Employees who have been employed for two continuous years have a right not to be unfairly dismissed. Potentially fair reasons under S98 of the Employment Rights Act 1996 (ERA) allowing an employer to dismiss include redundancy and “some other substantial reason” or SOSR for short.

But that’s not the whole story. Even if an employer can identify a fair reason to dismiss – as many will be able to during this global crisis – the dismissal still has to be fair in ‘all the circumstances of the case given the size and resources of the employer’( S94 ERA). Judges and lawyers refer to this as the band or ‘range of reasonable responses’ open to the employer, given the situation before them.     

You can find more information on your employment rights and how we can help you HERE. Alternatively, you speak to one of our employment law experts on 0808 168 5550.

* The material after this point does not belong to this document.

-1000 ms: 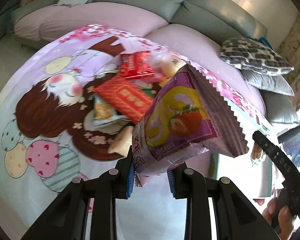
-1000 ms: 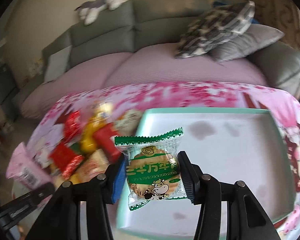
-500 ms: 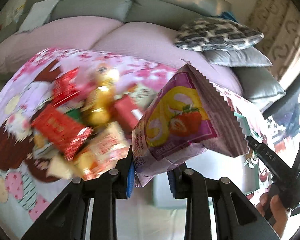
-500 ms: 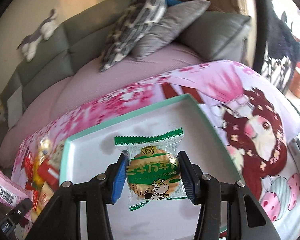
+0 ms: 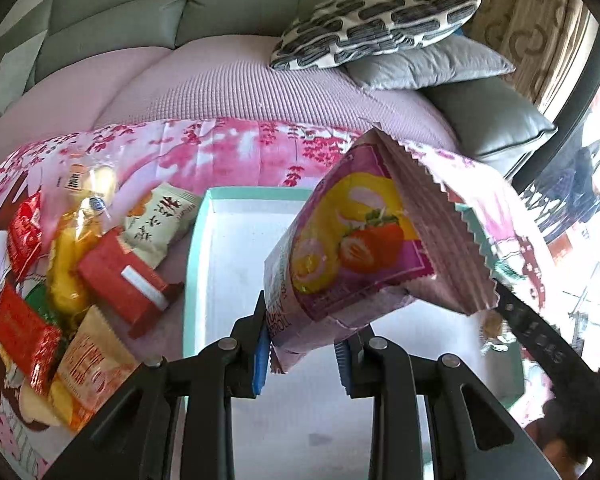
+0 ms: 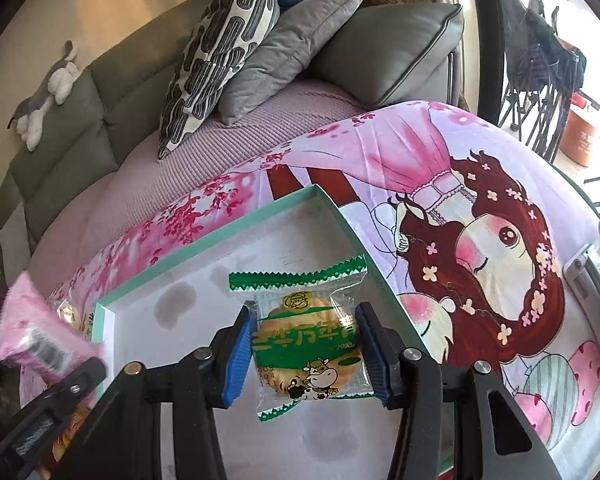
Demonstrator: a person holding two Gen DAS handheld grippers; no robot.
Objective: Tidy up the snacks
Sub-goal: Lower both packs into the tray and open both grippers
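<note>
Cartoon tablecloth (image 6: 480,208): tray (image 6: 204,240) at frame centre empty; my left gripper (image 5: 302,354) pinches the pink packet (image 5: 352,256), my right gripper (image 6: 306,352) the green cracker packet (image 6: 308,340); pile (image 5: 76,272) at left unsorted.

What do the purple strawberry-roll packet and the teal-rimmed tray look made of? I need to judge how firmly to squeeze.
Purple strawberry-roll packet: thin printed plastic film, semi-glossy, with a zigzag crimped end and creases.
Teal-rimmed tray: probably matte cardboard, judging by its thin folded walls and stained white floor; stiff plastic can't be ruled out.
</note>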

This blog is being written on the morning of Friday 20 March 2020.  The UK is waiting for an announcement later today from the Chancellor of the Exchequer, Rishi Sunak, on what measures it will give businesses to help them retain their staff. If vast sums from the public purse are going to be given to businesses for this very purpose will an employer still be able to justify dismissals? Whether an employer which dismisses employees has satisfied this long established ‘range of reasonable responses’ test is likely to be a complex and hotly disputed issue in the months and possibly years ahead.

NB: The right not be unfairly dismissed only applies to employees and not casual workers or those on zero contracts.